**Task goal**
Will you output all of the data below exactly, omitting the images?

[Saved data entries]
******************************

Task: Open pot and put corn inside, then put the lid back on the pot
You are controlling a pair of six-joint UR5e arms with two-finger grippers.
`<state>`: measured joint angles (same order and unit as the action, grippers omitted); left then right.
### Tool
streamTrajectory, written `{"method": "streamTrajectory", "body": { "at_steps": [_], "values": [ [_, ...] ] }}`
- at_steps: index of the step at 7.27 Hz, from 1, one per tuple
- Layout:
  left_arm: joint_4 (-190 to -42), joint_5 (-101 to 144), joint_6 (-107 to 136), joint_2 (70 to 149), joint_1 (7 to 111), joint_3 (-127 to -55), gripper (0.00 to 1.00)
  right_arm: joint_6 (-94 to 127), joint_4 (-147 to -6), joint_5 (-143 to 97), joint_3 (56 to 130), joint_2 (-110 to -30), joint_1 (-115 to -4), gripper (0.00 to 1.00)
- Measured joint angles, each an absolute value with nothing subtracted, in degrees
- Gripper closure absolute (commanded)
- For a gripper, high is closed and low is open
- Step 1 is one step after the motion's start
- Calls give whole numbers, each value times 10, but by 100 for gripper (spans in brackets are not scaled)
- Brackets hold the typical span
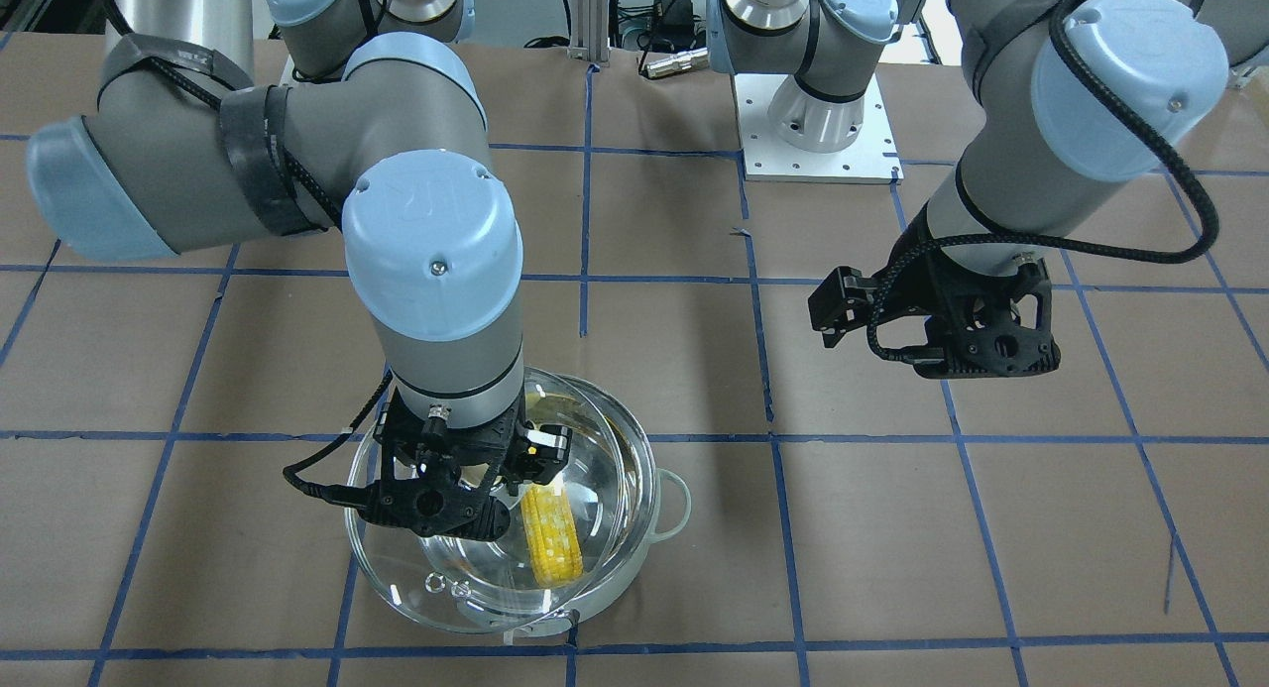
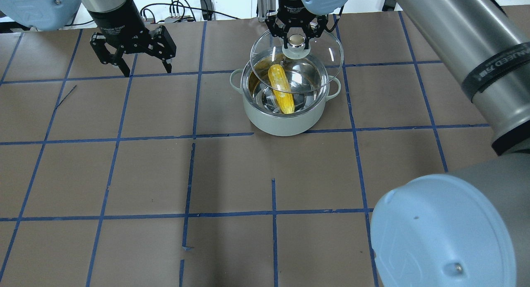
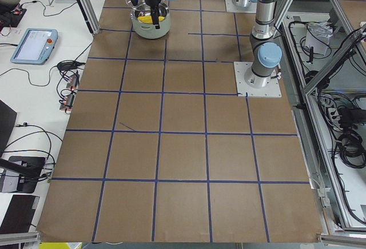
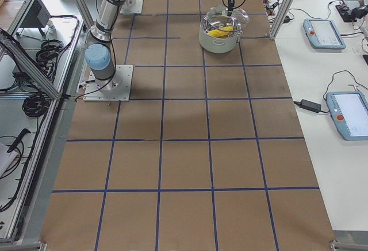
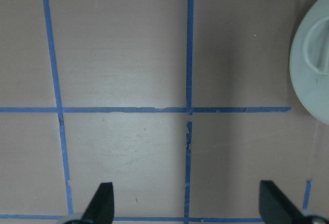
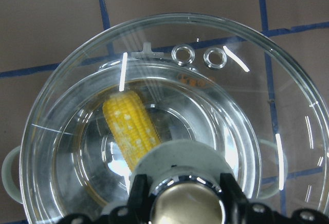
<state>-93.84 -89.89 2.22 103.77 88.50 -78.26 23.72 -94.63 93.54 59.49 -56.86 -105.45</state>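
Observation:
The pale grey-white pot (image 2: 285,121) stands on the far middle of the table. The yellow corn (image 2: 281,88) lies inside it on the steel bottom, and it also shows in the right wrist view (image 6: 128,126). My right gripper (image 2: 296,37) is shut on the knob (image 6: 185,203) of the clear glass lid (image 2: 327,51). It holds the lid a little above the pot's opening. My left gripper (image 2: 146,71) is open and empty over bare table, well to the left of the pot. In the left wrist view its fingertips (image 5: 100,203) are spread wide, with the pot's side (image 5: 311,70) at the right edge.
Brown paper with a blue tape grid covers the table (image 2: 232,175). The arms' base plates (image 1: 818,142) sit at the robot's side. Tablets and cables (image 4: 322,32) lie on the white benches beyond the table's ends.

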Motion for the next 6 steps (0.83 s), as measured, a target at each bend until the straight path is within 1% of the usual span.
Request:
{"method": "streamTrajectory", "body": {
  "at_steps": [4,6],
  "values": [
    [-932,-897,43,1057,883,-778,0,284,-986,931,632,-565,-1074,73],
    [-936,-898,43,1024,887,-796,1,283,-1005,920,647,-568,-1075,73]
  ]
}}
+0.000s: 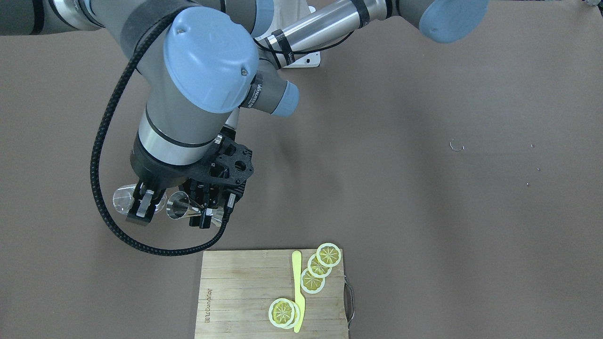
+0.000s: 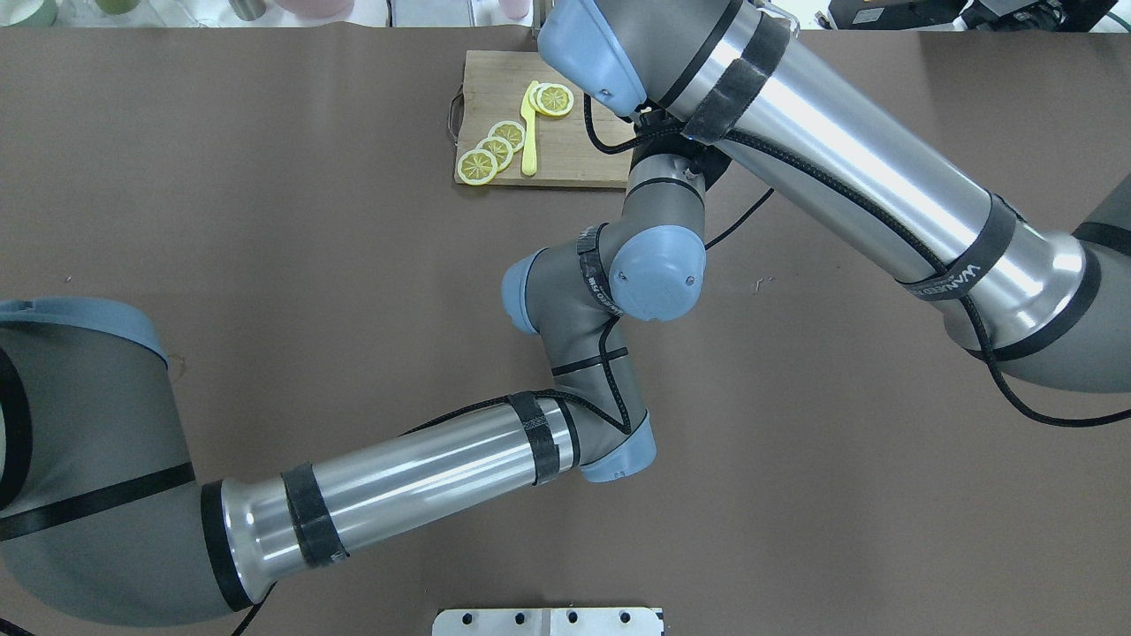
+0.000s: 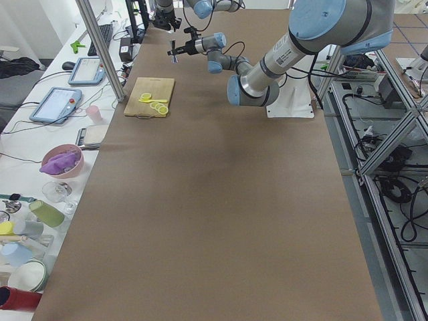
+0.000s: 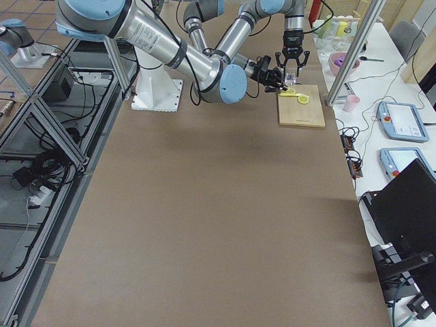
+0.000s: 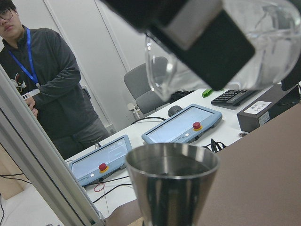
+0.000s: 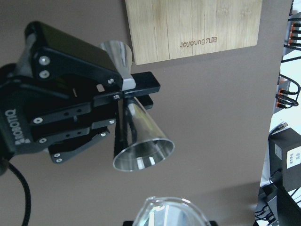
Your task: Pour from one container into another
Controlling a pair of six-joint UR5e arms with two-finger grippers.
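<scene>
1. The left gripper (image 1: 201, 217) is pinching the jigger (image 1: 178, 207) at its narrow waist. The jigger is lying tilted between these jaws, and its wide mouth is pointing toward the glass (image 1: 121, 197).
2. The right gripper (image 1: 141, 212) is squeezing the wall of the glass. The glass is sitting between those jaws, just beside the jigger mouth and apart from it.
3. Risk: the jigger mouth is staying outside the glass rim, and in the left wrist view it is appearing lower than the glass. If it is tipping from here, I think the pour is missing and falling on the table (image 1: 424, 212).
4. Risk: the waist is smooth and thin, so the jigger may be turning in the jaws while tilting.
5. Risk: the two grippers are working very near each other, so a finger may be knocking the glass.
6. Contents: I am seeing no liquid in the glass. The jigger inside is looking shiny and bare, but I cannot tell for sure.
</scene>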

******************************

**Reply**
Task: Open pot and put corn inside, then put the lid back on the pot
You are controlling a pair of six-joint UR5e arms with two-finger grippers.
`<state>`: measured joint angles (same order and unit as the action, grippers omitted); left then right.
### Tool
streamTrajectory, written `{"method": "streamTrajectory", "body": { "at_steps": [_], "values": [ [_, ...] ] }}`
- at_steps: index of the step at 7.27 Hz, from 1, one per tuple
- Layout:
  left_arm: joint_4 (-190 to -42), joint_5 (-101 to 144), joint_6 (-107 to 136), joint_2 (70 to 149), joint_1 (7 to 111), joint_3 (-127 to -55), gripper (0.00 to 1.00)
  right_arm: joint_6 (-94 to 127), joint_4 (-147 to -6), joint_5 (-143 to 97), joint_3 (56 to 130), joint_2 (-110 to -30), joint_1 (-115 to -4), gripper (0.00 to 1.00)
- Measured joint angles, each an absolute value with nothing subtracted, in degrees
- Gripper closure absolute (commanded)
- For a gripper, high is closed and low is open
- Step 1 is one step after the motion's start
- Calls give whole numbers, each value times 10, but by 100 for gripper (spans in brackets are not scaled)
- Brackets hold the typical span
<state>-93.84 -89.89 2.22 103.77 88.50 -78.26 23.72 -94.63 93.54 59.49 -56.86 -105.45</state>
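Observation:
The pale grey-white pot (image 2: 285,121) stands on the far middle of the table. The yellow corn (image 2: 281,88) lies inside it on the steel bottom, and it also shows in the right wrist view (image 6: 128,126). My right gripper (image 2: 296,37) is shut on the knob (image 6: 185,203) of the clear glass lid (image 2: 327,51). It holds the lid a little above the pot's opening. My left gripper (image 2: 146,71) is open and empty over bare table, well to the left of the pot. In the left wrist view its fingertips (image 5: 100,203) are spread wide, with the pot's side (image 5: 311,70) at the right edge.
Brown paper with a blue tape grid covers the table (image 2: 232,175). The arms' base plates (image 1: 818,142) sit at the robot's side. Tablets and cables (image 4: 322,32) lie on the white benches beyond the table's ends.
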
Motion for the next 6 steps (0.83 s), as measured, a target at each bend until the straight path is within 1% of the usual span.
Request:
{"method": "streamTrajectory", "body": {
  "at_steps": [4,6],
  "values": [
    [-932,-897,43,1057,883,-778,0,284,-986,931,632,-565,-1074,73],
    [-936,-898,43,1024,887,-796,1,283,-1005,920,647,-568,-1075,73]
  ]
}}
+0.000s: 
+0.000s: 
+0.000s: 
+0.000s: 
+0.000s: 
+0.000s: 
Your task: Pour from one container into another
Controlling a pair of six-joint UR5e arms with two-finger grippers.
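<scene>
1. The left gripper (image 1: 201, 217) is pinching the jigger (image 1: 178, 207) at its narrow waist. The jigger is lying tilted between these jaws, and its wide mouth is pointing toward the glass (image 1: 121, 197).
2. The right gripper (image 1: 141, 212) is squeezing the wall of the glass. The glass is sitting between those jaws, just beside the jigger mouth and apart from it.
3. Risk: the jigger mouth is staying outside the glass rim, and in the left wrist view it is appearing lower than the glass. If it is tipping from here, I think the pour is missing and falling on the table (image 1: 424, 212).
4. Risk: the waist is smooth and thin, so the jigger may be turning in the jaws while tilting.
5. Risk: the two grippers are working very near each other, so a finger may be knocking the glass.
6. Contents: I am seeing no liquid in the glass. The jigger inside is looking shiny and bare, but I cannot tell for sure.
</scene>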

Nothing more remains to be done for this exercise.